Kenapa sih bisa dijuluki kota soto? Karena konon katanya soto lamongan ini paling lezat dibandingkan dengan soto dari daerah lain. Julukan lain Kota Lamongan adalah "Kota Lele" karena mitosnya ikan lele merupakan ikan yang dikeramatkan bagi masyarakat Lamongan khususnya daerah Kecamatan Glagah. Masyarakat dilarang untuk memakan lele oleh leluhurnya yaitu Surajaya. Sebab Surajaya telah bernadzar bahwa dia dan keturunannya tidak akan makan lele, karena lele telah menyelamatkannya.
Di Lamongan sebenarnya terdapat beberapa tradisi antara lain tradisi Mayangi, tradisi Sanggreng, dan tradisi Undik-undikan. Disini saya akan membahas tentang tradisi Undik-undikan.
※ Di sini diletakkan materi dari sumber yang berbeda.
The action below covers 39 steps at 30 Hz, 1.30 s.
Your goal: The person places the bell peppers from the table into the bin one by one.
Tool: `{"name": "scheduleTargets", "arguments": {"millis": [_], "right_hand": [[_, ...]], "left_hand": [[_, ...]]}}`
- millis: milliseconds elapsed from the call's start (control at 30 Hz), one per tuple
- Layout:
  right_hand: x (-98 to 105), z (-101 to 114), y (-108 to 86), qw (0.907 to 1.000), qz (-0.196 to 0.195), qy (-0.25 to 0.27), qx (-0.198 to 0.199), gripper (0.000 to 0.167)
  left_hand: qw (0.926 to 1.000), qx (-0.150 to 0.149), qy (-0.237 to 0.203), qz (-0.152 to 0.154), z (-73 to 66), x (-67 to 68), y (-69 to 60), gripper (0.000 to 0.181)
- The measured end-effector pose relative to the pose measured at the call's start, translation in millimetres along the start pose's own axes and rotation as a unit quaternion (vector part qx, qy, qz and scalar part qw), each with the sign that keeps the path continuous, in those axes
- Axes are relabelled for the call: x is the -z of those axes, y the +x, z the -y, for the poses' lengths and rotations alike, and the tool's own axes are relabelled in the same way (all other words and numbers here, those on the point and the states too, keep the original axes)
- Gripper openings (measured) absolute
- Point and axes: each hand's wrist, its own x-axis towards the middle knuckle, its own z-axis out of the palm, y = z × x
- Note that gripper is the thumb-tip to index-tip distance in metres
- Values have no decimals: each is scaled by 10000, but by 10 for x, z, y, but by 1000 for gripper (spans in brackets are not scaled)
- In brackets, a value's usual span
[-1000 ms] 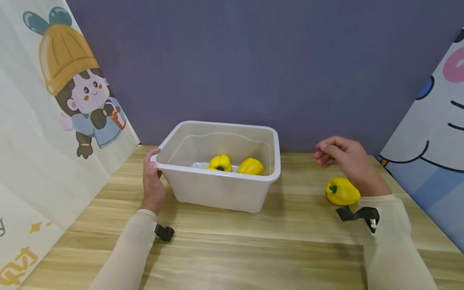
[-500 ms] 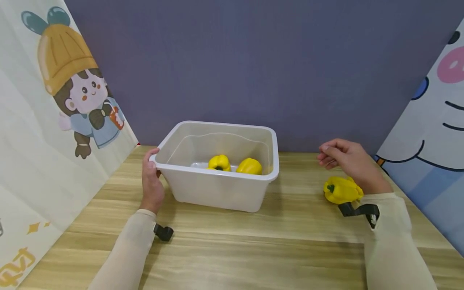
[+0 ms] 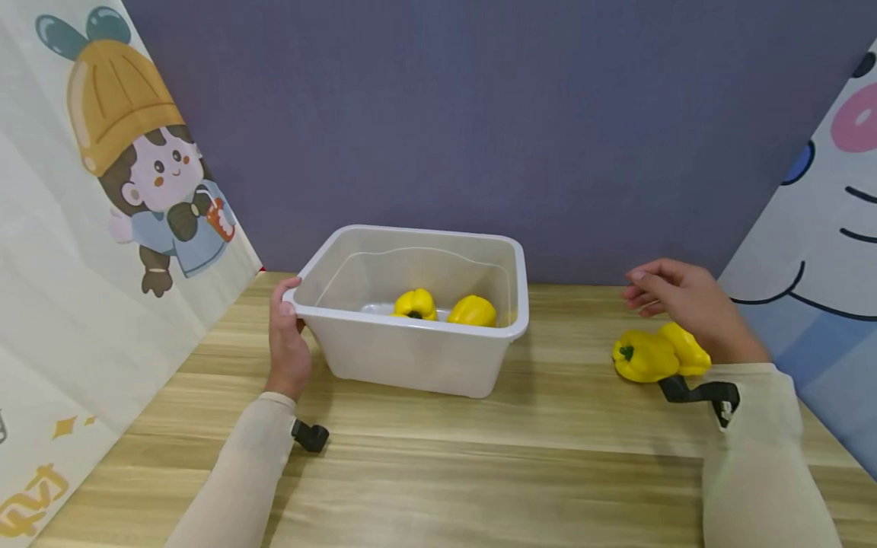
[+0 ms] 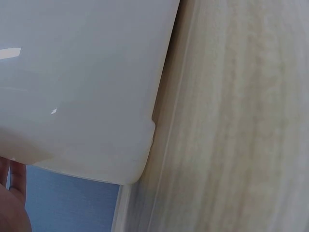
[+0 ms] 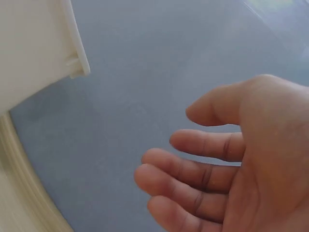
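Note:
My left hand [image 3: 288, 342] grips the left rim of a white plastic bin [image 3: 411, 354], its thumb at the rim's corner. In the left wrist view the bin's smooth wall [image 4: 82, 87] fills much of the frame, and part of the hand [image 4: 12, 203] shows at the edge. Inside the bin lie a yellow bell pepper [image 3: 418, 303] and another yellow bell pepper [image 3: 473, 310]. My right hand [image 3: 692, 301] hovers over the right side of the table, fingers loosely bent and holding nothing. Just below it, a bell pepper with a green stem [image 3: 642, 356] touches a second pepper [image 3: 687, 350], partly hidden.
The wooden table [image 3: 438, 464] reaches back to a dark blue-grey panel [image 3: 445, 114]. A cartoon-printed sheet [image 3: 62, 266] stands at the left and another printed sheet [image 3: 815, 281] at the right. Each wrist carries a black camera mount [image 3: 699, 392].
My right hand has shifted right, and more of the second pepper beside the stemmed one has come into sight. The left hand and the bin have stayed in place.

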Motion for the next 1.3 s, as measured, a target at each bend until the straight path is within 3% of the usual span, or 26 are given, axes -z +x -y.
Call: {"name": "scheduleTargets", "arguments": {"millis": [533, 800, 1033, 1300], "right_hand": [[66, -153, -2, 9944, 328, -882, -471, 55], [105, -266, 71, 9818, 997, -1401, -803, 64], [125, -321, 99, 9636, 1135, -2270, -844, 72], [120, -401, 136, 9579, 1274, -2334, -1080, 76]], "left_hand": [[10000, 73, 0, 12, 1, -15, -21, 48], [10000, 66, 52, 43, -16, -15, -11, 50], [10000, 58, 21, 47, -45, -25, 2, 51], [9999, 77, -82, 45, -28, -20, -6, 52]]}}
Tradisi undik-undikan atau ritual menebar uang ini sudah ada sejak puluhan tahun yang lalu.
Setiap setahun sekali tiap bulan Syawal di peringati tradisi ini. Masyarakat mempercayai undik-undikan ini sebagai ungkapan rasa syukur atas nikmat berupa kesehatan, hasil panen yang melimpah, serta terhindar dari bencana. Ritual ini biasanya dihadiri oleh seluruh warga desa yang berasal dari empat dusun berbeda pada dusun ini. Lokasi yang biasa dipakai melaksankan ritual ini yakni bekas pertapaan Sunan Giri.
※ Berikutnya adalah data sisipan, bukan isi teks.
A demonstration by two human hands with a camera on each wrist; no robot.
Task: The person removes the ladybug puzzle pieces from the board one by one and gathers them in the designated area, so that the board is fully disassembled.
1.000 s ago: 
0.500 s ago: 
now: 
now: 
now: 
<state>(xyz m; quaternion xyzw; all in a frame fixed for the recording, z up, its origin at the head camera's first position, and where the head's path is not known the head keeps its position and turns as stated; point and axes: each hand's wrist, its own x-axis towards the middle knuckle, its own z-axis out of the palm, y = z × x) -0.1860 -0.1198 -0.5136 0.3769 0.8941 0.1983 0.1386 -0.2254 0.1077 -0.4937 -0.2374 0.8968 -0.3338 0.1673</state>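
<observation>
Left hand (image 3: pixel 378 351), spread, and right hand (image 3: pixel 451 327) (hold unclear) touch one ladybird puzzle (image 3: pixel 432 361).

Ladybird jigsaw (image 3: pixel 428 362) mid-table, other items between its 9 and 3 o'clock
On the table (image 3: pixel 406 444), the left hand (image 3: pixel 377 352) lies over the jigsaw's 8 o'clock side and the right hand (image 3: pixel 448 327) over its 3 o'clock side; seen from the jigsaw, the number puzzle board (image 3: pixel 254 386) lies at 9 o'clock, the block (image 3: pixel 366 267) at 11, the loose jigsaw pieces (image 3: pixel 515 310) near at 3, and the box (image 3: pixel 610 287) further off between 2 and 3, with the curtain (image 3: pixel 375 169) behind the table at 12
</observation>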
Dilokasi ini terdapat sebuah makam tua atau punden. Uang yang dilemparkan tersebut terdiri dari berbagai macam uang seperti uang receh dan uang kertas. Masyarakat berkumpul sejak pukul 10.00 WIB, mereka berbondong-bondong mendatangi lokasi acara tersebut.
Mayoritas yang datang adalah kaum laki-laki yang membawa amben yang berisi degan jajanan khas yang nantinya akan dibagikan ke masyarakat yang datang dari luar desa atau sering diistilahkan dengan "Tamu". Ratusan warga akan saling berebut gunungan hasil bumi setelah didoakan oleh tokoh agama setempat di area makam leluhur.
Tradisi ini semakin meriah karena adanya pagelaran wayang kulit. Wayag kulit itu bercerita tentang kisah para manusia agar senantiasa hidup rukun dan tolong menolong antar sesama. Biasanya tradisi ini diadakan mulai dari pagi hari. Warga berkumpul ditempat yang lapang untuk kemudian berdo'a yang dipimpin oleh seorang ulama desa setempat. Setelah itu, mereka akan menyantap hidangan makanan yang telah mereka bawa dari rumah masing-masing.
Diantaranya makanan yang mereka bawa berupa nasi tumpeng, ayam panggang, dan beberapa kue lainnya. Warga berharap dengan adanya tradisi ini, Allah Subhanahu Wa Ta'ala senantiasa memberikan rasa aman, terhindar dari berbagai penyakit, dan hasil panen yang melimpah ruah. Dalam doa juga dipanjatkan agar negara Indonesia ini tetap aman dan damai. Tradisi ini biasanya dilakukan di Desa Dibee yang terletak di Kecamatan Kalitengah Kabupaten Lamongan.
Tradisi ini dilakukan secara rutin setelah panen, biasanya dilakukan pada saat bulan September atau Oktober dan bertepatan pada hari rabu wage dan kamis kliwon. Dua hari tersebut diyakini oleh masyarakat setempat memiliki nilai tersendiri yang sudah diwariskan oleh leluhur mereka.